Localising, re-building and increasing financial innovation could aid Africa with its adaptation to climate change in upcoming COP27 discussions
Despite only emitting less than 4% of greenhouse gas emissions, Africa bears the brunt of climate change. As Africa is hosting COP27, its climate adaptation needs must be high on the agenda.
According to the World Economic Forum, African nations could have a bigger impact on reaching global net zero if three significant areas of change are focused on: Localising, re-building and financially innovating.
How is Africa experiencing climate change?
Deadly floods and food droughts have long affected Africa. Just this year, the Horn of Africa has experienced drought and famine and Durban has seen floods that have taken hundreds of lives.
Africa’s minimal impact on carbon emissions reflect the fact that at least 75% of the global population without access to electricity live in sub-Saharan Africa.
Along with an energy crisis, manufacturing and economic development are hindered in Africa forcing them to look abroad for their energy – furthering dependence on outside states which emit more and increase climate change.
In North Africa, where COP27 is being held, hopes of a more resilient future rest upon the climate conference and its net zero ambitions.
Here are three ways Africa can curtail further climate impacts:
1. Localising business and looking to itself
Africa needs to further localise its processing and manufacturing, which will drive down emission-spewing shipments of the continent’s minerals and commodities, as well as reduce Africa’s energy deficit.
While the continent’s minerals and commodities usually go to Asia, they are often only shipped again as finished goods to consumer markets, predominantly in Europe or America.
Africa’s main energy needs are for cooking, with much of the local population depending on firewood for that necessity. As a result, Africa’s vast carbon sinks are threatened by people who depend on forests to survive. Therefore, to save those vital carbon sinks, authorities must provide substitutes, such as liquid petroleum gas (LPG).

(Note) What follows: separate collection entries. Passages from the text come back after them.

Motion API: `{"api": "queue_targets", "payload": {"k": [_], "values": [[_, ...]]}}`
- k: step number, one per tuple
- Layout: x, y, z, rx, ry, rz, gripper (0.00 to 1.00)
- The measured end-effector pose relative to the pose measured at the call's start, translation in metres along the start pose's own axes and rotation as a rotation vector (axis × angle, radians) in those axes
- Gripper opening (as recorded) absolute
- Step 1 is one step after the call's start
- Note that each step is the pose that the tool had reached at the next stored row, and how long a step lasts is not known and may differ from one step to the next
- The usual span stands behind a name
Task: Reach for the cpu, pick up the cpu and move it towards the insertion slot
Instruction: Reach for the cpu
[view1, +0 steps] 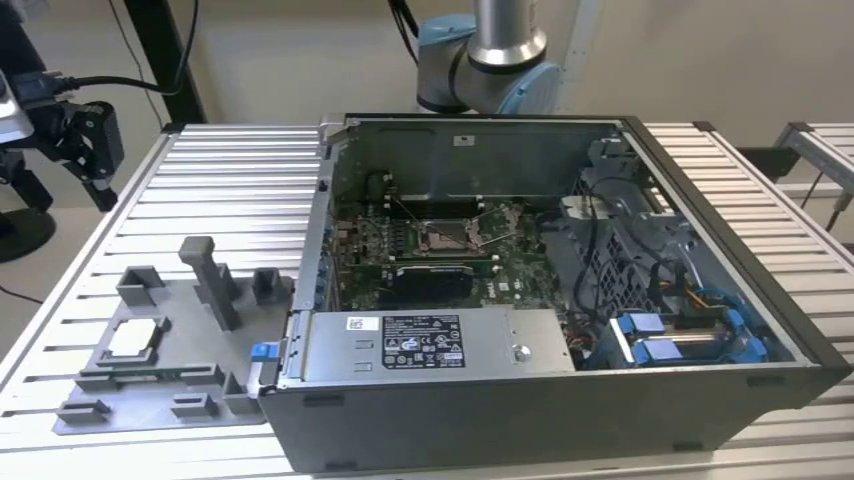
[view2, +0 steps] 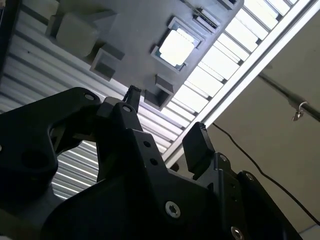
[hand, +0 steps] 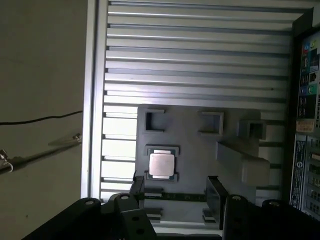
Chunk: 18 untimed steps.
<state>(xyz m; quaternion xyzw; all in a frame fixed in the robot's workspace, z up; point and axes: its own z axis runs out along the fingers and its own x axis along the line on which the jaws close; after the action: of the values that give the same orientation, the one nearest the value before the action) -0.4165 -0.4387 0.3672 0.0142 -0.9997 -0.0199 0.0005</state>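
Slatted aluminium table (view1: 227, 190), exterior view. Lower left: grey tray (view1: 167, 405) with the cpu (view1: 130, 340) flat in its recess. Centre: insertion slot (view1: 443, 238), inside the computer case (view1: 534, 400). Gripper (hand: 175, 192): spread apart, empty, above the cpu, not touching. Reach likely best squared to opposite chip edges, clamped gently.

the arm (view1: 497, 40) is a silver metal tube joined to rounded joint housings with pale blue caps. in both wrist views the gripper (view2: 165, 120) (hand: 176, 192) is matte black, blocky and angular, its body dotted with round holes and a few silver-headed screws (view2: 172, 209). 2 flat black fingers (hand: 215, 192) with squared tips project from it.
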Motion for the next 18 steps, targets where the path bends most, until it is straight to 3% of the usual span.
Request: {"api": "queue_targets", "payload": {"k": [4,13,18], "values": [[0.0,0.0,0.0001,-0.0002,0.0001,-0.001,1.0],[0.0014,-0.0003,0.0089,-0.0013,-0.0001,0.0,1.0],[0.0016,-0.0004,0.0098,-0.0014,-0.0001,0.001,1.0]]}}
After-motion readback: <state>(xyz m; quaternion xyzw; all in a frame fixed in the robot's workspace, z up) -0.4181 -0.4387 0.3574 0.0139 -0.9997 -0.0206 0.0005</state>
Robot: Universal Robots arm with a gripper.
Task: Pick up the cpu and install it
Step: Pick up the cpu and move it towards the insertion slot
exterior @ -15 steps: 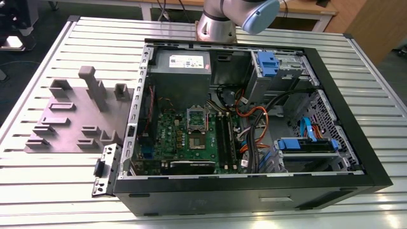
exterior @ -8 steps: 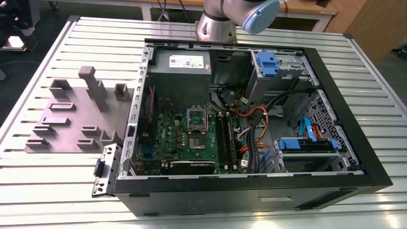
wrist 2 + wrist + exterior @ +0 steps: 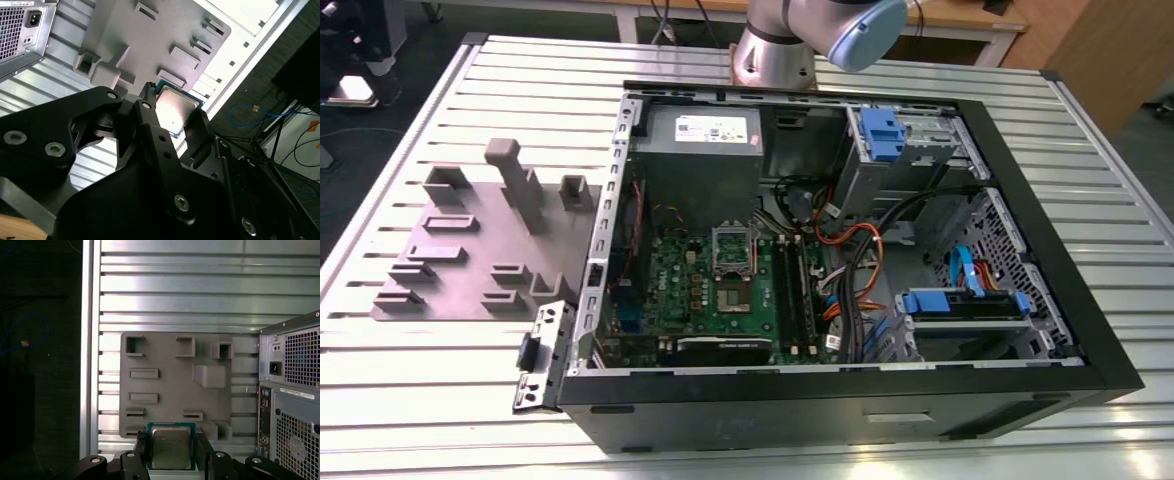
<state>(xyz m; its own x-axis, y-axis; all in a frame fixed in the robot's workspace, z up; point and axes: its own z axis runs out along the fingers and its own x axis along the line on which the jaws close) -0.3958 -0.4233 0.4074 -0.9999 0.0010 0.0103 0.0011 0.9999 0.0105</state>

While renewable resources are the ultimate objective, the continent needs, in the immediate term, to utilise its abundant reserves of natural gas — in line with the European Union’s recent decision to classify natural gas as a form of energy that can help in the transition away from dirtier fuels.
Luckily, lots of parts of Africa are already at net zero carbon emissions, but with further job creation and economic growth, African countries can then invest further in renewable resources to make the final transition.
As Africa has the world’s largest reserve of metals and minerals needed for batteries, including lithium and cobalt, the continent is a key supplier for the global energy transition.
These metals must be unearthed in a way that minimises further pollution using sustainable mining techniques combined with ecosystems fostering local production centres.
2. Re-building from within and focusing on climate-proof infrastructure
Africa needs to build more climate adaptation methods of defence against current and future climate impacts and weather changes – such as building ocean and river defences as well as agriculture infrastructure that will also aid the development of circular economies which drive growth and job creation.
Re-building of infrastructure from transport to electricity grids is crucial. Africa is the most exposed region to the ravages of global warming, largely because its buildings, roads and power lines are ill-equipped to withstand climate shocks.
Without intervention, the cost of structural damage caused by natural disasters in Africa will increase to $415 billion a year by 2030 from between $250-300 billion now, according to the UN Office for Disaster Risk Reduction.
The world must learn from the devastation inflicted by ever more extreme global weather events – most recently the floods in Pakistan – and increase the flow of financing for adaptation or resilience building.
3. Finnovate: Financial innovation towards climate resilience
Finally, financial innovation is the key to ensuring that Africa has access to essential climate funds.
Green bonds are one example. Africa accounts for less than 1% of global issuance, largely because of a somewhat exaggerated perception of heightened risk attached to the continent’s issuers and a consequent lack of liquidity. An initiative to help assuage investor concerns is now underway.
The Liquidity and Sustainability Facility (LSF) was launched at COP26 in Glasgow to provide private investors in African bonds with a viable repo market to boost liquidity, levelling the playing field with equivalent systems in more developed markets. By creating more equal terms for African green bonds, the LSF will help to catalyse private investment in sustainability initiatives at a lower cost.
Carbon trading is another example. Currently, developed world polluters offset emissions by buying carbon credits on African forests and other nature-based solutions for a pittance relative to projected costs of carbon capture and storage (CCS), while billions of dollars of G20 government subsidies pour into unproven technology for CCS.
As a starting point in attaching consistent monetary value through a defined market for carbon trading, African institutions are working to develop a carbon registry for all 16 countries of the Congo basin that will create a common protocol for measuring emissions and issuing carbon credits.
Lastly, there needs to be further collaboration between governments and the private sector through just climate financing, placing more pressure on higher-polluting, developed nations to provide more money for the continent.
Policymakers approaching COP27 must improve climate adaptation by using these three principles: localise, re-build and innovate.